Department of Statistics Seminar
North Carolina State University

presents

David Hitchcock

Department of Statistics

University of South Carolina

Protein Identification Using Bayesian Stochastic Search

Abstract

Current methods for protein identification in tandem mass spectrometry (MS/MS) involve database searches or de novo peptide sequencing, with de novo sequencing being the standard method. With database searches, there is a limitation due to the relatively low number of known proteins. Shortcomings of de novo peptide sequencing include chemical noise, overly complex fragments, and incomplete b- and y-ion sequences. Here we present a Bayesian approach to identifying peptides. Our model uses prior information about the average relative abundances of bond cleavages and the prior probability of any particular amino acid sequence. The proposed likelihood function is driven by two overall distance measures, which measure how close an observed spectrum is to a theoretical scan for a peptide. A Markov chain Monte Carlo (MCMC) algorithm is employed to simulate candidate choices from the posterior distribution of the peptide sequence. The true peptide is estimated to be the peptide with the largest posterior density. In addition, our method is designed to rank top candidate peptides according to their approximate posterior probabilities, which allows one to see the relative uncertainty in the best choice.
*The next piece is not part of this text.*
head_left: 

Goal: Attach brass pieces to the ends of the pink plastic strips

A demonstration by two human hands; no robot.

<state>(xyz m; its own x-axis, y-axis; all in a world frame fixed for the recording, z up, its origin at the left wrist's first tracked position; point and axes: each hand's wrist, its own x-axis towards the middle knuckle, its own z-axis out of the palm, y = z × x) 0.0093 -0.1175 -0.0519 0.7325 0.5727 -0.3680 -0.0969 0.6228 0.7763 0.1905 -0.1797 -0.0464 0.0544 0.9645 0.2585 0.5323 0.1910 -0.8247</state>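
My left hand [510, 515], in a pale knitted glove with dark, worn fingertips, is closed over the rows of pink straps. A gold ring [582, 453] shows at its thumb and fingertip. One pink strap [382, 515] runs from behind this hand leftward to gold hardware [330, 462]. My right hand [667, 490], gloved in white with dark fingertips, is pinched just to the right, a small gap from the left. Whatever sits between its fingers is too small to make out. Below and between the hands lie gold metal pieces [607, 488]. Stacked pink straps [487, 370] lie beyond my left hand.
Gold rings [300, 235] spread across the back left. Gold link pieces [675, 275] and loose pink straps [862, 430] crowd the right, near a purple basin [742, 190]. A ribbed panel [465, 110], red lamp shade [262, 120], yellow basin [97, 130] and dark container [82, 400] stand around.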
Our method is not dependent upon known peptides as in the database searches and aims to alleviate some of the drawbacks of de novo sequencing.  

This work in progress is joint with Nicole Lewis, Ian
Dryden, and John Rose.

Friday, March 1, 2013
3:00pm - 4:00pm
2203 SAS Hall

Refreshments will be served in the 5th floor commons at 2:30pm.
NOTE: No food or drink is allowed in any of the classrooms in SAS Hall.